Mestrando em Ciência da Computação, Montero falou sobre padrões e modelos de aplicação da inteligência artificial, ressaltando a importância de haver uma sinergia entre a IA e o especialista humano, que é indispensável. Por outro lado, os palestrantes convidados pontuaram que o avanço do uso da inteligência artificial poderá acarretar em maior sobrecarga, precarizando as condições de trabalho e gerando uma disputa política. Também foi consenso a importância de regulamentar o uso da inteligência artificial.

Coordenador do Lumac, Vinícius Maran falou sobre a expansão da Plataforma de Defesa Sanitária Animal (PDSA), desenvolvida pela UFSM para o Serviço Oficial do Rio Grande do Sul, que deve “dobrar de tamanho”. Uma das novidades é a inclusão da área vegetal na ferramenta. Os primeiros testes já estão sendo realizados, a partir da confirmação do greening no Estado. Desde o lançamento do sistema, durante a enchente de 2024, o sistema focava somente na área animal. Nestes dois anos, a PDSA já soma 2.772 certificados de granjas e 6.820 processos de registro e atualização de granjas.

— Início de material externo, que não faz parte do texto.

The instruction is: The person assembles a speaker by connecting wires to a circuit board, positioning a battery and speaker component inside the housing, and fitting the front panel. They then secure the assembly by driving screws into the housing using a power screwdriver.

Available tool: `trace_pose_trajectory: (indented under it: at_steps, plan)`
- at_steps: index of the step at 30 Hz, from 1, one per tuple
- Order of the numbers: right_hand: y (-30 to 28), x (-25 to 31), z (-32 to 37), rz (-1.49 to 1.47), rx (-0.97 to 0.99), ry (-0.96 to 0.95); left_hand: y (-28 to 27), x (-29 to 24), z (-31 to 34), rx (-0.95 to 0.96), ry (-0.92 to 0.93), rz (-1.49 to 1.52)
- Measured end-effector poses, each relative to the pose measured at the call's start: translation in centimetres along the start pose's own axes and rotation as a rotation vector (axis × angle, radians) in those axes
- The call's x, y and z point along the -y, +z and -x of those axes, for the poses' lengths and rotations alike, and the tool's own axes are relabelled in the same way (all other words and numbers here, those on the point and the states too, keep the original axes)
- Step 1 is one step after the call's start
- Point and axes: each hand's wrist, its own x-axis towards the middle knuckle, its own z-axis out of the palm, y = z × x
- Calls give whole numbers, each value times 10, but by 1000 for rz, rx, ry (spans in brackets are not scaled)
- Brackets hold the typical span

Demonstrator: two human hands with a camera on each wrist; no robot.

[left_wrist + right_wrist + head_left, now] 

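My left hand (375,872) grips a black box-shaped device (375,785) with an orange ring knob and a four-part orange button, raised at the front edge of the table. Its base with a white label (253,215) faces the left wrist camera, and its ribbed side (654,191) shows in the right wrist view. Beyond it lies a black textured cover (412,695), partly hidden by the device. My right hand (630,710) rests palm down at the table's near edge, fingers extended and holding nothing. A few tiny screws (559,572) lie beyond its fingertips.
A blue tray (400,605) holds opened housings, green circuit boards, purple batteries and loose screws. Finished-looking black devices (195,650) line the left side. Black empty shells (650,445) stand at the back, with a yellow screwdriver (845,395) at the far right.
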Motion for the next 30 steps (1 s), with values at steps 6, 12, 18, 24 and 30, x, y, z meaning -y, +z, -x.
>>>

O engenheiro agrônomo Luiz Felipe Diaz de Carvalho, professor associado do Colégio Politécnico da Universidade Federal de Santa Maria (UFSM), discorreu sobre o uso de drones como uma ferramenta de gestão e tomada de decisões que agiliza, materializa e documenta rapidamente as ações, como por exemplo nos casos de deriva do 2,4-D e do greening. “Isso coloca o fiscal em outro patamar, principalmente porque evita confrontos e hostilizações que são comuns na atividade”, salientou sobre a segurança de realizar ações remotamente em situações de risco com o uso de drones.

Segundo o agrônomo, mesmo diante das inovações tecnológicas, os fiscais ainda são o ativo mais valioso, pois detêm a “inteligência natural” – termo utilizado como o oposto da inteligência artificial. O professor também falou a respeito dos desafios futuros da tecnologia. “O campo de utilização ainda é muito tímido. Temos bastante para avançar”, afirmou.

O médico veterinário Daniel Magalhães Lima, consultor técnico em Epidemiologia do Centro Panamericano de Febre Aftosa e Saúde Pública Veterinária (Panaftosa), apresentou dados que evidenciaram como a informação de qualidade ajuda o Serviço Veterinário Oficial a se preparar para emergências. Em palestra sobre o tema Análise de dados em saúde agropecuária, o especialista fez um apanhado sobre enfermidades que assolam animais na atualidade, abordando análise de risco e suas tipologias. Por fim, o consultor técnico pontuou os desafios em análise de dados.

O seminário foi realizado no Auditório da Emater, marcando o Dia do Fiscal Estadual Agropecuário (25/6). O presidente da Asgav, José Eduardo dos Santos, e o secretário da Agricultura, Márcio Madalena, prestigiaram a abertura do evento, que contou com a presença de 50 participantes entre associados e convidados.